Özet olarak; yapılan araştırmada kültürün depresyon üzerinde lisan , ırk , cinsiyet , ekonomik durum, eğitim seviyesi üzere etkenleri gözlemlenmiştir . Depresyonun bilhassa bayanlarda , işsizlerde , sosyoekonomik seviyesi düşük bireylerde, çocukluk periyodunda travma geçmişi olanlarda görülme sıklığının daha fazla olduğu kanısına varılmıştır. Depresyonun tedavisinde, kişinin ruh sıhhatini ve his durumunu etkileyebilen aksiliklerin giderilmesini amaçlayan bilişsel-davranışsal psikoterapi ,antidepresan tedavisi ve elektro konvülsif tedavisi kullanılır.Tedaviye başlamadan evvel uzman tarafından teşhisin gerçek konulması gereklidir. Verimli bir tedavide 1-2 hafta içerisinde kısmi düzelme, yaklaşık 8-16 haftada aralığında da tam düzelme elde edilebilir.
Kaynaklar
Cimilli,C.(2012) Psikiyatride kültürel formülasyon. Psikiyatride Aktüel, 2(2):164-174. Ersoy,MA.(1999) Psikiyatri ve toplumsal bilimlerin ilişkisi. Klinik Psikiyatri Dergisi, 2:230-238
Kara,H., Sayar,K., Saygılı,S.(1997). Kültürel psikiyatri açısından depresyon kavramı. Klinik , Psikofarmokoloji Bülteni 7 (1-4) : 59-63..

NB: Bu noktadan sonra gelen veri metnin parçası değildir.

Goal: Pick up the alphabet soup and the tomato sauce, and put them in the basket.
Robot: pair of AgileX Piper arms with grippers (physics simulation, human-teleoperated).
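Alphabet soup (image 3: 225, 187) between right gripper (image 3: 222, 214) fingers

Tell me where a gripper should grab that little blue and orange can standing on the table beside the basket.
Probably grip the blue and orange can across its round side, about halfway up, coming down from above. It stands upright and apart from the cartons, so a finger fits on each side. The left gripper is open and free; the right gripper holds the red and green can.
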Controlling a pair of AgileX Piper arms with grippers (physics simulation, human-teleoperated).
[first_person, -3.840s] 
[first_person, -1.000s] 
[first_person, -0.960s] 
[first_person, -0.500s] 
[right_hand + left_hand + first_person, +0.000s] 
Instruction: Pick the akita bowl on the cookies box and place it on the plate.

Ling Chang MX, Jetten J, Cruwys T, Haslam C (2017) Cultural identity and the expression of . depression a social identity perspective. J Community Appl Social Psychology, 27:16-34.

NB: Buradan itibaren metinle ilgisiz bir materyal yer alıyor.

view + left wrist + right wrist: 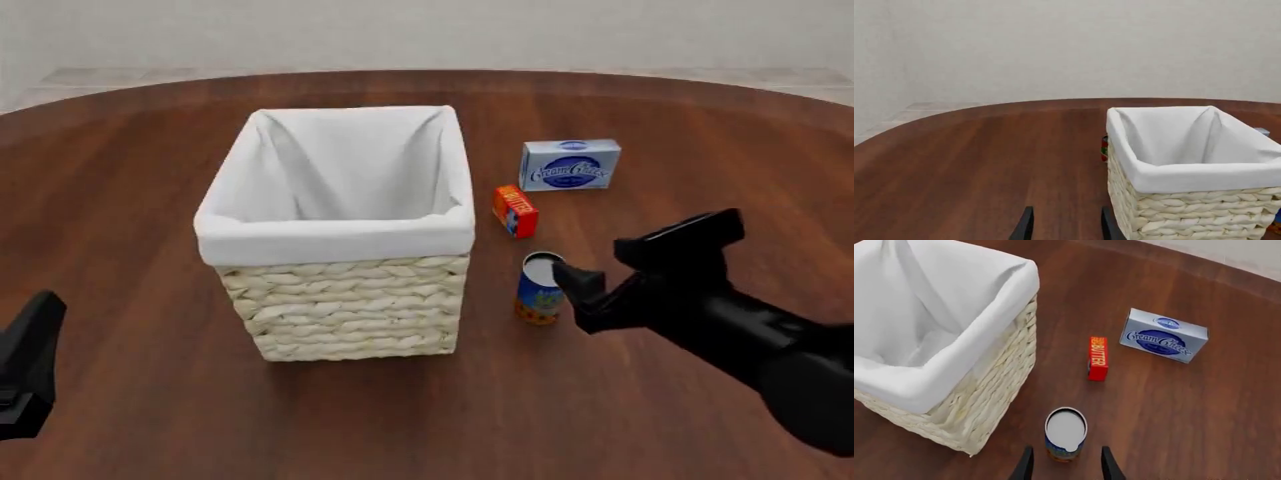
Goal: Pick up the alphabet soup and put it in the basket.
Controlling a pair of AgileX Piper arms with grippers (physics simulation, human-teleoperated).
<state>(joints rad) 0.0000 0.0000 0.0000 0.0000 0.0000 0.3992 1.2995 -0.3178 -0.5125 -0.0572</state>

Üstün,TB., Ayuso-Mateos JL, Chatterji,S. ve ark. (2004) Küresel Burden of depressive disorder . the year 2000. Br J Psychiatry,184: 386-392.

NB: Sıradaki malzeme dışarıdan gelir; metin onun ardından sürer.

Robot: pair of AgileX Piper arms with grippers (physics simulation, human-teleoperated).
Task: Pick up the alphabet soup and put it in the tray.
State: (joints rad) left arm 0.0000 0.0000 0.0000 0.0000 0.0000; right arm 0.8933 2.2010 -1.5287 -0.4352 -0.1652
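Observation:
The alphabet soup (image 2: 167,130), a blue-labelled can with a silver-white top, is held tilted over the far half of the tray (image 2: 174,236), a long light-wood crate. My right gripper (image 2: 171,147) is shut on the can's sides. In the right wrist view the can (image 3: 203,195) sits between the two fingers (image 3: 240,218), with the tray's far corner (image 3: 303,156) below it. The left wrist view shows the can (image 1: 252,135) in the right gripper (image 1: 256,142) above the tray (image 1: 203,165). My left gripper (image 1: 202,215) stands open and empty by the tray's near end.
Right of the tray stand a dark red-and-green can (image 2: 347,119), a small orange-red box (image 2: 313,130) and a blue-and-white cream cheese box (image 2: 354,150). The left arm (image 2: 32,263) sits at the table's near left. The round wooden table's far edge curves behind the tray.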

Ünal S (2000) Psikiyatrik uygulamalarda sosyokültürel duyarlılık. Anadolu Psikiyatri Dergisi, . 1: 225-230.
Yeşilbaş, D. (2008) Majör Depresyon tanısı konulan şahısların depresyonlarını tabir biçimleri . (Uzmanlık tezi). İstanbul, TC Sıhhat Bakanlığı Prof. Dr. Mazhar Osman Ruh Sıhhati ve . Hudut Hastalıkları Eğitim ve Araştırma Hastanesi.
Williams DR, Neighbors HW (2007) Duygudurum Bozuklukları Üzerine Toplumsal Bakış Açıları . Duygudurum bozuklukların epidemiyolojisi. Duygudurum Bozuklukları Temel Kitabı.